Suzana, 34 anos: faz parte de um relacionamento monogâmico com o marido, mas dormem em quartos separados

"Sempre fui da opinião de que tudo é válido em um relacionamento contanto que seja conversado e combinado. Quando Sérgio e eu resolvemos morar juntos após alguns anos de namoro, fiz questão de sentar e discutir os detalhes práticos de viver sob o mesmo teto. Definimos a divisão de tarefas, quem seria responsável por qual aspecto da casa e como usaríamos cada cômodo.Um dos pontos que levantei foi que pra mim era muito importante poder ter um espaço pra chamar de meu. Sou filha única e tive o privilégio de ter meu próprio quarto a vida toda, então sempre valorizei isso.
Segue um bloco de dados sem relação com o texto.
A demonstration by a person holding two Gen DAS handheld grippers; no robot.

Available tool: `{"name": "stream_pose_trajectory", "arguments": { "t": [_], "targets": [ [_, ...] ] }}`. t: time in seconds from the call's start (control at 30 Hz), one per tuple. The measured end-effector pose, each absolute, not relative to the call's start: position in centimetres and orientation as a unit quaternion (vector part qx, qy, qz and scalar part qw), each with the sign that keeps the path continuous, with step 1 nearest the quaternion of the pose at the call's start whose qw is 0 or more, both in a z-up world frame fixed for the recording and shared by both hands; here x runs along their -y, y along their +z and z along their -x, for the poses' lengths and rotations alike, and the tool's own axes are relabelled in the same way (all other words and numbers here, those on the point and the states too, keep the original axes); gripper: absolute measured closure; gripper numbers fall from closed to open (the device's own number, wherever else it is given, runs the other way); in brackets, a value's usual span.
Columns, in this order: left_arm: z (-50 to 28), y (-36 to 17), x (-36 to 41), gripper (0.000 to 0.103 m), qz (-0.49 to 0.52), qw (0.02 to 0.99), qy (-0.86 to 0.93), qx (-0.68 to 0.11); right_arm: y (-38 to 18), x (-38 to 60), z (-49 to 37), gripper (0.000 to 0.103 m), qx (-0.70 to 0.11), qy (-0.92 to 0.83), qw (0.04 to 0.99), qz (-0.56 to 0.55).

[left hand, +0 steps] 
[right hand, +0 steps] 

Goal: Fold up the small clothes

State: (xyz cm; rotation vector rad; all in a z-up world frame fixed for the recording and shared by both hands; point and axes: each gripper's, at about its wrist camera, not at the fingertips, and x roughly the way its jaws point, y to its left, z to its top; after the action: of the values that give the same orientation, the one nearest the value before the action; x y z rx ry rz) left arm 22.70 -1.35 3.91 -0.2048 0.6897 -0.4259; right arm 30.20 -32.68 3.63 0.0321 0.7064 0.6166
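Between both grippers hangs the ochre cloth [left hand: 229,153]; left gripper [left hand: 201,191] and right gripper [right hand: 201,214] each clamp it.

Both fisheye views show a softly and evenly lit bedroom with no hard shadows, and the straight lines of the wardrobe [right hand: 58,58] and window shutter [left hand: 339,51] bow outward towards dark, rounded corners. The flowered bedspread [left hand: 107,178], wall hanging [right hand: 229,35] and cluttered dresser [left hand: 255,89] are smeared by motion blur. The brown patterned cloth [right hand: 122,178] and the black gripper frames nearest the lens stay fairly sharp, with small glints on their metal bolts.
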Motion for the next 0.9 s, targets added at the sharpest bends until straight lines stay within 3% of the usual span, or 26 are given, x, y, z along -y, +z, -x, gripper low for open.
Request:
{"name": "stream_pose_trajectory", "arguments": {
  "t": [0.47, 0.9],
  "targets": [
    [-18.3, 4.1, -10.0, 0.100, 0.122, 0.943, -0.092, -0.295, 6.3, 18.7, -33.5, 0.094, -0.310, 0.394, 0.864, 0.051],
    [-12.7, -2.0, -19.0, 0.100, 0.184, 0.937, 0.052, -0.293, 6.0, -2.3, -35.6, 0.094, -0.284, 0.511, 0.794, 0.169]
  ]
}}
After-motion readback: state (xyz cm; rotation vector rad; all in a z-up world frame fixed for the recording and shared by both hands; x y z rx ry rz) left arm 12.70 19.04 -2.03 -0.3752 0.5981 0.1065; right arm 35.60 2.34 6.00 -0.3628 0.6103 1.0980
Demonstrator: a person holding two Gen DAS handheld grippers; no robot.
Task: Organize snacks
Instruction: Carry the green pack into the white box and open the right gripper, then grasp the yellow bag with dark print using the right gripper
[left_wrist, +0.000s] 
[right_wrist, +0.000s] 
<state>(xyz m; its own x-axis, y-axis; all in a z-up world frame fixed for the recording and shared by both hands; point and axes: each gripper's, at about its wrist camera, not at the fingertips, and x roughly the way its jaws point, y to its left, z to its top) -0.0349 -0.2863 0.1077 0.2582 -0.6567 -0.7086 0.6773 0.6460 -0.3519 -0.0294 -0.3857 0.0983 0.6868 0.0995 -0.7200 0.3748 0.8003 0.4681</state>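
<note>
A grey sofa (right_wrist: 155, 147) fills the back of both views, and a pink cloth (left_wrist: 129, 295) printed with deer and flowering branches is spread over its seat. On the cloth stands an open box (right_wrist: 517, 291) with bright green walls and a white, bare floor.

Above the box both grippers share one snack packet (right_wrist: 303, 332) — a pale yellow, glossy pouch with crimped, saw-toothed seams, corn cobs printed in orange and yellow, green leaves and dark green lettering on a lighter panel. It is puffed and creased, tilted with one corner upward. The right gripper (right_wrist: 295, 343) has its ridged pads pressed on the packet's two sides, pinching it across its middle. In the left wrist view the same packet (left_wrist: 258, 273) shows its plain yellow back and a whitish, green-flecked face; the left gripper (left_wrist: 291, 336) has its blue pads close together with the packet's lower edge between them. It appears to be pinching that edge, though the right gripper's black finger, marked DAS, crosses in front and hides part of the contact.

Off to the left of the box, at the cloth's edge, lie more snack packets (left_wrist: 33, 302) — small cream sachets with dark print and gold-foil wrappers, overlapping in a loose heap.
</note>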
Gosto de ter um local pra descomprimir, ficar sozinha e também dormir só de vez em quando. Então acabamos concordando em pegar um apartamento de dois quartos com uma cama em cada um. Eu guardo minhas roupas em um e ele no outro. Mas a decoração dos dois ambientes é similar (somos minimalistas) e não consideramos que cada um tem seu quarto, mas sim que os dois quartos são do casal, nós só dividimos as atividades que fazemos neles. É ótimo. Podemos fazer sexo em qualquer cômodo, deitar para ler juntos e dormir juntos se quisermos, mas também podemos dormir separados.

Alguns amigos e familiares acharam estranho quando contamos sobre essa nossa rotina, mas depois muitos acabam admitindo que gostariam de ter um arranjo similar. É engraçado. Acho que muitas pessoas apenas seguem o que acreditam ser o formato "aceitável" das coisas e acabam perdendo a oportunidade de fazerem escolhas mais autênticas e que trarão mais felicidade."

Para mim, é importante saber que é válido questionarmos, sempre. Nenhuma evolução vem sem isso. Da mesma forma que é preciso pensar nas nossas motivações, dores e respeitar como o outro se sente. Buscar autoconhecimento e boa saúde mental são caminhos para um contato com empatia e escuta, ótima pedida para alcançar relacionamentos mais honestos e saudáveis para todos os envolvidos.